In terms of the “guarantee” that dial always gets a valid phone number,
that requires that all code executed at runtime was checked by the
checker. If dial might get invoked by unchecked code (e.g., if it’s part
of the public API of some library), then some kind of runtime checks are
probably still needed inside dial. (I’m assuming that reflection, dynamic
creation of classes, etc. count as “sneaky tricks” but those are also
potentially problematic.)
In terms of the challenges of running the Checker Framework / barriers to
adoption: adding the Checker Framework to your build is not too hard; it’s
just another annotation processor plus the corresponding flags to enable /
configure the checks you want. As implemented the Checker Framework can
introduce a significant build-time overhead (potentially 5X or greater),
which may be too much to incur on every compile. This is not fundamental;
NullAway takes a similar approach and we measured the overhead to be around
10%. But reducing overhead of the Checker Framework itself may require
significant work. One can run the Checker Framework in a CI job separate
from the normal build, but this delays feedback to the developer.
Honestly I think the biggest barrier to adoption is writing the necessary
annotations to get the checker to initially pass; for an extant large code
base this can be significant work, depending on the property. There is
research on inferring these annotations for existing code bases (paper 1
<https://kelloggm.github.io/martinjkellogg.com/papers/ase2023-camera-ready.pdf>,
paper 2 <https://manu.sridharan.net/files/FSE23Practical.pdf>).
Best,
Manu
On Oct 14, 2025 at 18:09:46, Brian Goetz <brian.goetz at oracle.com> wrote:
> There's nothing wrong with annotations being scanned by frameworks.
> Indeed, the entire point of annotations is to allow code authors to
> decorate source declarations with "structured comments" in a way that is
> scrutable, both statically and dynamically, to frameworks and tooling*.

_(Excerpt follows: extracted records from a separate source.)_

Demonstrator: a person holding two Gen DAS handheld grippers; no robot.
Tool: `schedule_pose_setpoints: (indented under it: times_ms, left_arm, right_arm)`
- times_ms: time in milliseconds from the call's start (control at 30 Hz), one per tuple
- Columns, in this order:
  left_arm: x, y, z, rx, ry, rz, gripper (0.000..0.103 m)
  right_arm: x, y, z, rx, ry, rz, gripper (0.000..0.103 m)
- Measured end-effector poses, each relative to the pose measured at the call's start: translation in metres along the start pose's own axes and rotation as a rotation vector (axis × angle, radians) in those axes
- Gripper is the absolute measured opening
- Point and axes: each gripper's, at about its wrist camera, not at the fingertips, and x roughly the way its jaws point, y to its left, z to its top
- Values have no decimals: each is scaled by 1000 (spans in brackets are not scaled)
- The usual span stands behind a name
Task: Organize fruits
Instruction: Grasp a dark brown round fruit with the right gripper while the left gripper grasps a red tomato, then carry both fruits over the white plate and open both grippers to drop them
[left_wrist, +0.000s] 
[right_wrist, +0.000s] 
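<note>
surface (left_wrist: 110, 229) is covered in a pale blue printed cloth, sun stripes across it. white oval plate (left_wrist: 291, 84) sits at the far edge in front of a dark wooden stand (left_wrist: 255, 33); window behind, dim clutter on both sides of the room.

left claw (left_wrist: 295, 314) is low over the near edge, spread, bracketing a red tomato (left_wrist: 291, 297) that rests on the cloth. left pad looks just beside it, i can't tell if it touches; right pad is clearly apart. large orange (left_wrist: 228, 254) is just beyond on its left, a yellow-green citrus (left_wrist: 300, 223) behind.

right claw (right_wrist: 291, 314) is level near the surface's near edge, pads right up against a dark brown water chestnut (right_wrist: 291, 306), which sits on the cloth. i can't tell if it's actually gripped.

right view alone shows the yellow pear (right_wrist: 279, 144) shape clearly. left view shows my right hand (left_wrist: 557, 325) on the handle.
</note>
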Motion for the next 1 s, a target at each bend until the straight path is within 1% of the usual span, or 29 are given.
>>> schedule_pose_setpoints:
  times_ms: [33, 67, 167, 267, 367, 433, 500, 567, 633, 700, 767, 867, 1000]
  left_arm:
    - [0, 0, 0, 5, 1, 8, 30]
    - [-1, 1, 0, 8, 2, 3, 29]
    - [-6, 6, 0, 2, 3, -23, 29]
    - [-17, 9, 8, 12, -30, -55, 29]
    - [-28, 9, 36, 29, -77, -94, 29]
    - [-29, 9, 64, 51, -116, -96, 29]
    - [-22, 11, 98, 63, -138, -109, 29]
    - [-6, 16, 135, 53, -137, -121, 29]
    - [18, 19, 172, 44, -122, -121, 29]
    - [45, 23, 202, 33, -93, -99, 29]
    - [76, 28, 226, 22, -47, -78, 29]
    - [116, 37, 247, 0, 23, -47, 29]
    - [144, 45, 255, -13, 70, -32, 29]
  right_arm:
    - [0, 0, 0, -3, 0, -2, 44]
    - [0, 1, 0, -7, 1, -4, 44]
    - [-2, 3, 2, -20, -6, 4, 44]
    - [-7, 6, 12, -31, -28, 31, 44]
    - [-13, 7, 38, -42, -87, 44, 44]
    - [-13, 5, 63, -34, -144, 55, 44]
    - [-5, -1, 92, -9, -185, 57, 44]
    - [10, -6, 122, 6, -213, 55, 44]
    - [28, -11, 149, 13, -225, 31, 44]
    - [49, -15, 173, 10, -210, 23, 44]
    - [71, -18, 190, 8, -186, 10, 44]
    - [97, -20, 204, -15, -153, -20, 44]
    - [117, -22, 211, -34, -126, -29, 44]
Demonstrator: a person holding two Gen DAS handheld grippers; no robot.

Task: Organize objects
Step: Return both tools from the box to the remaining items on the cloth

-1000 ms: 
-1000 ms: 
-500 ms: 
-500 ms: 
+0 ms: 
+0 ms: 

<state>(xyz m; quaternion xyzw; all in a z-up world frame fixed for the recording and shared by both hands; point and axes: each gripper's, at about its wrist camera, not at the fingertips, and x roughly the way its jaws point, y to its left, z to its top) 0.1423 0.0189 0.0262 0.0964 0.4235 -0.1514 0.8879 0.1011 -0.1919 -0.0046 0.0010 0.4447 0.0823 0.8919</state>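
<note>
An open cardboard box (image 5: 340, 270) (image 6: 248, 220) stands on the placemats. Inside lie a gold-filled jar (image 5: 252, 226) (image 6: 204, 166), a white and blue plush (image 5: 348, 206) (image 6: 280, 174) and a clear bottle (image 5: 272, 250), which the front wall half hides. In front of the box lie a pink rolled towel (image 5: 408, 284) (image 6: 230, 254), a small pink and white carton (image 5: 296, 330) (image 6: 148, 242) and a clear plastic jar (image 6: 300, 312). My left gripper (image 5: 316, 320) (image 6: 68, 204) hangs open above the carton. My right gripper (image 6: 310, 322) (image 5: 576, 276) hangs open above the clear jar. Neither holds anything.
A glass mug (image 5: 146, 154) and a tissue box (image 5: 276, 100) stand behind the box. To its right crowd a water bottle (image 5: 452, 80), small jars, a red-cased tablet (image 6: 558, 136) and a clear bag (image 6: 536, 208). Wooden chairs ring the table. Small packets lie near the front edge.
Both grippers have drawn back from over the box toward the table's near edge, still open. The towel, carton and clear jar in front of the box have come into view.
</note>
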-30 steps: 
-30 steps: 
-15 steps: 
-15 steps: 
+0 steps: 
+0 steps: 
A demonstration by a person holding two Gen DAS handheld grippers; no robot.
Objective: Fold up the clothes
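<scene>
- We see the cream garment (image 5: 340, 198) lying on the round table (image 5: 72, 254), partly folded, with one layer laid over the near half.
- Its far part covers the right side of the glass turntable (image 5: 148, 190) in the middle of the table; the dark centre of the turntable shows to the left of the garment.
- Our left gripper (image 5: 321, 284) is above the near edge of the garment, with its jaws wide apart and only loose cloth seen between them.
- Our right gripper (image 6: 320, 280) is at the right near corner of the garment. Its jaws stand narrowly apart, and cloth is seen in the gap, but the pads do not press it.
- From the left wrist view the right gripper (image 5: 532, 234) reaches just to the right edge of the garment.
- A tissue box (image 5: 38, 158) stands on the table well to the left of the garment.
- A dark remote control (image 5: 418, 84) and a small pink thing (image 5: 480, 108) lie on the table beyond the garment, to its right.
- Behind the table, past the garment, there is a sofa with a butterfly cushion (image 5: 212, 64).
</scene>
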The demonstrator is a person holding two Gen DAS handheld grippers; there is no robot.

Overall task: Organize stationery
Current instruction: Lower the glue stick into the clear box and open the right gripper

> What annotations are _not_ for is to impart semantics _at the Java language
> level_. Annotation plumbing is a service the language and compiler perform
> for the benefit of libraries and frameworks, but it recuses itself from
> being a beneficiary of that service.
>
>
> (*At this point someone will typically pipe in "But the compiler is a
> tool. Ha! I am very clever." But remember, the Java compiler has no
> discretion whatsoever about program semantics. That discretion belongs
> purely to the language specification.)
>
> On 10/14/2025 8:49 PM, Olexandr Rotan wrote:
>
> The next question in this dialog (which I've only had a few zillion times)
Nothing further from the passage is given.